▶ WHAT IS EXPECTED
Return all of the material that follows, keeping each line exactly as it is.

▶ DATA SHOWN
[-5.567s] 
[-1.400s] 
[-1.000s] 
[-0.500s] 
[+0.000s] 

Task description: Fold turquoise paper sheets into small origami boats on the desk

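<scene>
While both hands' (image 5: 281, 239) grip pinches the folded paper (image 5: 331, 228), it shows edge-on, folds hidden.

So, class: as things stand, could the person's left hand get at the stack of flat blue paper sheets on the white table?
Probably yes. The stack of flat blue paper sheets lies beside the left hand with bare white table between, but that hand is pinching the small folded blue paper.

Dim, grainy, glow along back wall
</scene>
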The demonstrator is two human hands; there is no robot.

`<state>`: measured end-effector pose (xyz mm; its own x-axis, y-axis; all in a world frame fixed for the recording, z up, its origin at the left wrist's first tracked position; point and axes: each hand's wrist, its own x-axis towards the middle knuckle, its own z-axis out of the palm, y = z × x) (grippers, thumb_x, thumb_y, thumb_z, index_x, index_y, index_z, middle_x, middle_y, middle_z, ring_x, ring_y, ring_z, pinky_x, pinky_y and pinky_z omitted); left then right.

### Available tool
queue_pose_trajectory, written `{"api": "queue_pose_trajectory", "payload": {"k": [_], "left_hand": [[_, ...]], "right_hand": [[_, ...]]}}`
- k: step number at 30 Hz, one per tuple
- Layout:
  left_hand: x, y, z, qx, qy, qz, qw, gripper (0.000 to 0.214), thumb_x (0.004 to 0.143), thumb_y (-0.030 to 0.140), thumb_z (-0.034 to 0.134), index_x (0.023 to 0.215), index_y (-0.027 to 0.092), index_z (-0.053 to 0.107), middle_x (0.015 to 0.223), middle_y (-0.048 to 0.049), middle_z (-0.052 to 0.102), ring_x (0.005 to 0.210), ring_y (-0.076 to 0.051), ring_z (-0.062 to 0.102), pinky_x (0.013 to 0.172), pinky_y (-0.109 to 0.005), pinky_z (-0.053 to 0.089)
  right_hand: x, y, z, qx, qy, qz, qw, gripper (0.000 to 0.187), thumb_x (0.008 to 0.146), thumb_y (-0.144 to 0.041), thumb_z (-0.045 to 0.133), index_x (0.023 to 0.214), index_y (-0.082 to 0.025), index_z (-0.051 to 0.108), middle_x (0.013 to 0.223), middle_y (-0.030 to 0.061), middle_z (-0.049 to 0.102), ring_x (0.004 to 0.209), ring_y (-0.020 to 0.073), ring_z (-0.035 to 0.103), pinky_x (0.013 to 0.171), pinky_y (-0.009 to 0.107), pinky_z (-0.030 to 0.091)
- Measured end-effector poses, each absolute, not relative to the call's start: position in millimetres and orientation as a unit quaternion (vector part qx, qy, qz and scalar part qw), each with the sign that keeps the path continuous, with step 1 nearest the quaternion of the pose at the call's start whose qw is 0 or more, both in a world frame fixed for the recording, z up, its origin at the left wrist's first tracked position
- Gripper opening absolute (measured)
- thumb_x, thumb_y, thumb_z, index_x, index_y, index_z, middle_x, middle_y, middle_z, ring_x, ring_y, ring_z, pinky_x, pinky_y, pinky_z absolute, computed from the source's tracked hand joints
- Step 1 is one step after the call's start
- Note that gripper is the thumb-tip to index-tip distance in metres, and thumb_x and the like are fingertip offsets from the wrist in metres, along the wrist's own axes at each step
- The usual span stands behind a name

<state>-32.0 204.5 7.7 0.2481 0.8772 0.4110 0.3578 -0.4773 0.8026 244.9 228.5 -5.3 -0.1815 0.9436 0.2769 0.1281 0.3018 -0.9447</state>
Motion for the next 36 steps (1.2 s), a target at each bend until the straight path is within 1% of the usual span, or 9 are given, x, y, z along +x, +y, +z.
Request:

▶ WRITTEN SOLUTION
[-5.567s] 
[-1.400s] 
[-1.000s] 
[-0.500s] 
[+0.000s] 

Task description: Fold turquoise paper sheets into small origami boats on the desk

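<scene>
While both hands' (image 5: 281, 239) grip pinches the folded paper (image 5: 331, 228), it shows edge-on, folds hidden.

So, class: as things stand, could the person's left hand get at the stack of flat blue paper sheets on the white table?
Probably yes. The stack of flat blue paper sheets lies beside the left hand with bare white table between, but that hand is pinching the small folded blue paper.

Dim, grainy, glow along back wall
</scene>
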The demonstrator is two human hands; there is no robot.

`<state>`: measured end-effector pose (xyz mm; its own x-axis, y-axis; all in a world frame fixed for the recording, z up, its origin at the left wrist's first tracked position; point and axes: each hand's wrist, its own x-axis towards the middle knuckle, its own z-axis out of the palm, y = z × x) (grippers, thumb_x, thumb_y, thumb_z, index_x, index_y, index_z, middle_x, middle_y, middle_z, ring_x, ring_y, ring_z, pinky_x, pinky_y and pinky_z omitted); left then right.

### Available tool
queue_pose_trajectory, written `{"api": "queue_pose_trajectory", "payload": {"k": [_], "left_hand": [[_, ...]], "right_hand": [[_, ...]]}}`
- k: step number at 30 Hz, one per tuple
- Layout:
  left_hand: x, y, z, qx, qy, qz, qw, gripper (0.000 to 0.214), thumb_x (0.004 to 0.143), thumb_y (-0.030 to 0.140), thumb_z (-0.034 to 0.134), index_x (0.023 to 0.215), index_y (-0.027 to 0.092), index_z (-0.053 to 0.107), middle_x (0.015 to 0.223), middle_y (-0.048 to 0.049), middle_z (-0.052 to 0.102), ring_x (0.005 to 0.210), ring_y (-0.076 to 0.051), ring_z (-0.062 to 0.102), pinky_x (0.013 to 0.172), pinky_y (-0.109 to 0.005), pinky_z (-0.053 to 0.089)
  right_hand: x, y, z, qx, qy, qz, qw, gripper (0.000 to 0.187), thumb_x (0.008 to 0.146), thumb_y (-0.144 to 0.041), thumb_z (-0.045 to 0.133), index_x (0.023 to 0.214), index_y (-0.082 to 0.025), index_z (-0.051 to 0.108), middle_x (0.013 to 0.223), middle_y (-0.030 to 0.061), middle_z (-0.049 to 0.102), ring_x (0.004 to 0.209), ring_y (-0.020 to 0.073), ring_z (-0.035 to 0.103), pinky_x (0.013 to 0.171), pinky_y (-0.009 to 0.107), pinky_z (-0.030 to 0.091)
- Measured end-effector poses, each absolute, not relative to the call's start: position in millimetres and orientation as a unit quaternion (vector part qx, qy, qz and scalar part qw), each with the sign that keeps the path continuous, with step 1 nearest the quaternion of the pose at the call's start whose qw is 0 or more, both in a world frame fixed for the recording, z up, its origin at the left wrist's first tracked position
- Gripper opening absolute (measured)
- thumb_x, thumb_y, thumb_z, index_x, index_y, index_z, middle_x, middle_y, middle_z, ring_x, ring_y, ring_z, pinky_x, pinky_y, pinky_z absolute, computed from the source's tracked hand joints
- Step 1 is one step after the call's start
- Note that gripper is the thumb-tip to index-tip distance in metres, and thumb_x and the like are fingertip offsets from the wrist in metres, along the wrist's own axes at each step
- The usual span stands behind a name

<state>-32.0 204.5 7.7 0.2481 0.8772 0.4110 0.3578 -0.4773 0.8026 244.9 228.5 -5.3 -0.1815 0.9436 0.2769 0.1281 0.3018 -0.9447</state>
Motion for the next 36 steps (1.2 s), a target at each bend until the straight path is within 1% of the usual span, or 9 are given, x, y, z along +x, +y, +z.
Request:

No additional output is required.